THE PLOT THICKENS: Councilmen discussing the Jewish problem; James and Johnson holding court.
ABOVE all, Queen Esther reaffirms Father Richard HoLung’s knack for putting a fresh spin on Old Testament lore, complete with stirring music, a visually stunning mise-en-scene, and crowd-pleasing verve.
The production, now playing at the National Arena in Kingston, is a worthy addition to his large and ever-growing body of work. Aside from the solid, believable performances, the show’s strongest assets are the lighting design by Nadia Roxburgh (which makes P.J Stewart’s set truly a sight to behold) and the musical score, for which HoLung teamed up once again with frequent collaborators Jon and Wynton Williams.

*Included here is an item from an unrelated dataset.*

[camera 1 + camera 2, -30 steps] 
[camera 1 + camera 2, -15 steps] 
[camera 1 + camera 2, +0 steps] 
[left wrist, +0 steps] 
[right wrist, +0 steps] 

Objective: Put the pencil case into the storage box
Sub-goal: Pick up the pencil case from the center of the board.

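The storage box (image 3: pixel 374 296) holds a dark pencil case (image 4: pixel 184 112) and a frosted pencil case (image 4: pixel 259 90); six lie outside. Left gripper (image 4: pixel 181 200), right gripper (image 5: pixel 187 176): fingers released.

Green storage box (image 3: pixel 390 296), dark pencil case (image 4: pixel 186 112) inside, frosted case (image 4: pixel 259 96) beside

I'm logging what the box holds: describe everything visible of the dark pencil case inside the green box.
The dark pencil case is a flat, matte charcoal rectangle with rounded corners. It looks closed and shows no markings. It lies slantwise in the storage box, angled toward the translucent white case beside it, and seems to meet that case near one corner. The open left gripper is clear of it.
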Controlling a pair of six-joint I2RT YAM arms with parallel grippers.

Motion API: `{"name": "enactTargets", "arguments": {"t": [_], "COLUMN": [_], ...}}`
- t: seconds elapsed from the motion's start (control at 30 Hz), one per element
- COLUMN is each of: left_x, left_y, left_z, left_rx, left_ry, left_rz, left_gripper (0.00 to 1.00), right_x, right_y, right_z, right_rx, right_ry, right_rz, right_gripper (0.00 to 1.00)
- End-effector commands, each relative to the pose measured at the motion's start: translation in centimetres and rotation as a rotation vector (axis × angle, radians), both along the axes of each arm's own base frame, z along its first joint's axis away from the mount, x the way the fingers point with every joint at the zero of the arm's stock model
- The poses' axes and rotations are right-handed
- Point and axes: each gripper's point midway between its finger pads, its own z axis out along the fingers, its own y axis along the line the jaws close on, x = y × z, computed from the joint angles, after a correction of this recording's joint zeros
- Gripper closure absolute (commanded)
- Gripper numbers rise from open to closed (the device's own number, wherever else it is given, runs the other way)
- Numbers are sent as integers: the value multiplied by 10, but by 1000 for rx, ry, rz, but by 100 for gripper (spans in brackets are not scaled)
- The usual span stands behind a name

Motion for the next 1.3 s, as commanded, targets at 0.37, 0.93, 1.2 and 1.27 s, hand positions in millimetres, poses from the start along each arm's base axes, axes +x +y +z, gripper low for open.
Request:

A few months ago when HoLung promised that the production would deliver music smelling of flavours from across the Caribbean, he meant it. Father, who has been penning hymns and praise songs for the regional Catholic Church for years and has a great ear for melody, hasn’t lost his mojo. The commanding blend of voices, beautifully rendered solos and hyper-rhythmic instrumentation go a long way in making this one of the most ear-gasmic shows in recent memory.
With admirable vocal skills and emotional intelligence, young Kristen James steps into the title role and delivers. Her remarkable singing will deeply impress you. Stephen-Rhae Johnson (sharp, commanding) is King Xerxes, the tough Persian ruler who finds that he has a soft spot for the beautiful, virtuous Esther.
But their love story (and Esther’s journey to womanhood and selfless heroics) is a mere fraction of what the story – helmed by co-directors Hugh Douse and Greg Thames – captures. Audiences should brace for some brutal stuff, exploring such themes as persecution, conspiracy, betrayal and killing of the innocents. At the height of the action, Persians seeks to exterminate the Jewish population – and the king, accused by his subjects of being indecisive in such matters, is made to feel the pressure.
James and Johnson are not the only ones who shine in their roles. Leighton Jones gives a bravura turn as the vengeful advisor Haman, while Rohan Jacques, a robust baritone, is effectively cast as Mordecai, the lowly carpenter who adopts Esther as an orphan, finds favour with the king and becomes Haman’s sworn enemy.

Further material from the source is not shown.